» **TASK TO COMPLETE**: Examine the material below. Gather every line in which the string "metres" appears.

» **INFORMATION SHOWN**:

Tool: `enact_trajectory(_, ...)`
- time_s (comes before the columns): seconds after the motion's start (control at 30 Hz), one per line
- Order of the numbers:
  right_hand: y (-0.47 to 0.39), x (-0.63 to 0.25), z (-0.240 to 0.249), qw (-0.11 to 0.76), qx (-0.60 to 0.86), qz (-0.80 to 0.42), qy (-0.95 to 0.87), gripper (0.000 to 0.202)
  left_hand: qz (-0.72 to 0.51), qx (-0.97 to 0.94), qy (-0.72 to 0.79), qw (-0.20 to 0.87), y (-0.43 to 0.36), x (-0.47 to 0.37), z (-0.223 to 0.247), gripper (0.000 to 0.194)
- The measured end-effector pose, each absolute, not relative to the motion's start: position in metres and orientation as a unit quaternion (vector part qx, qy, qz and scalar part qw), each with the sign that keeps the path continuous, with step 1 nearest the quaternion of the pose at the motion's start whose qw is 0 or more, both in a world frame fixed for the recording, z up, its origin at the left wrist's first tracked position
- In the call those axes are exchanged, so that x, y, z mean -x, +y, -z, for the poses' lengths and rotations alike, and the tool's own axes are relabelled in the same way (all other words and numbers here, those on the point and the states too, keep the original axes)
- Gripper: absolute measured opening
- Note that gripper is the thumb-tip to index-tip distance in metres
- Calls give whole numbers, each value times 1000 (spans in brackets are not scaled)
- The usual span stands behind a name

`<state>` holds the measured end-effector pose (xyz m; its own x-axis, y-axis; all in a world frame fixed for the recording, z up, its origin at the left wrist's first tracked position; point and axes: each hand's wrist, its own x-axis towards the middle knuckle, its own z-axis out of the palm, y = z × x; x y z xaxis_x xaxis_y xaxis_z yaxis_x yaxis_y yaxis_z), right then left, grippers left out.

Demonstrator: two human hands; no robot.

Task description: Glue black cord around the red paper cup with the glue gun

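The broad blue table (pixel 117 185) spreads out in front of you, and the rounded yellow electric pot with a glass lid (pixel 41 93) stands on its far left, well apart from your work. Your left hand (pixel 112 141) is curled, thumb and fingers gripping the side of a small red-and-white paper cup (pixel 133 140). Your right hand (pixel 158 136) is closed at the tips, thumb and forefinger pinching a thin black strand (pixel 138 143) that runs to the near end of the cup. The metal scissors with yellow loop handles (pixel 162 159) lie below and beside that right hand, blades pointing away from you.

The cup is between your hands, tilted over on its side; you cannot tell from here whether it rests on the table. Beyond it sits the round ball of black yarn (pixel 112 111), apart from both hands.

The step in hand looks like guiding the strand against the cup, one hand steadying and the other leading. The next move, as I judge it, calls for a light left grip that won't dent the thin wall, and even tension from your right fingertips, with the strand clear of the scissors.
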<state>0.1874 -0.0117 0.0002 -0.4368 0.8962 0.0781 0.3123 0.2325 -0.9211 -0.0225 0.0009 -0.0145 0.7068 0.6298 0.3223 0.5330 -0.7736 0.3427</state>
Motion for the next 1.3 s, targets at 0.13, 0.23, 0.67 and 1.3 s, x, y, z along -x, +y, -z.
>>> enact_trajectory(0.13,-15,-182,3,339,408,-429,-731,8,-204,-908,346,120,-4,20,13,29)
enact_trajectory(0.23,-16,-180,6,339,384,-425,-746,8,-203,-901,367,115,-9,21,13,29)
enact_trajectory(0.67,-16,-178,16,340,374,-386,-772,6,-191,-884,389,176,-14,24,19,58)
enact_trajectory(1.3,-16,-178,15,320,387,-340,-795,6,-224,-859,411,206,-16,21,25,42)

» **ANSWER TO THIS PROBLEM**:
- The measured end-effector pose, each absolute, not relative to the motion's start: position in metres and orientation as a unit quaternion (vector part qx, qy, qz and scalar part qw), each with the sign that keeps the path continuous, with step 1 nearest the quaternion of the pose at the motion's start whose qw is 0 or more, both in a world frame fixed for the recording, z up, its origin at the left wrist's first tracked position
- Note that gripper is the thumb-tip to index-tip distance in metres

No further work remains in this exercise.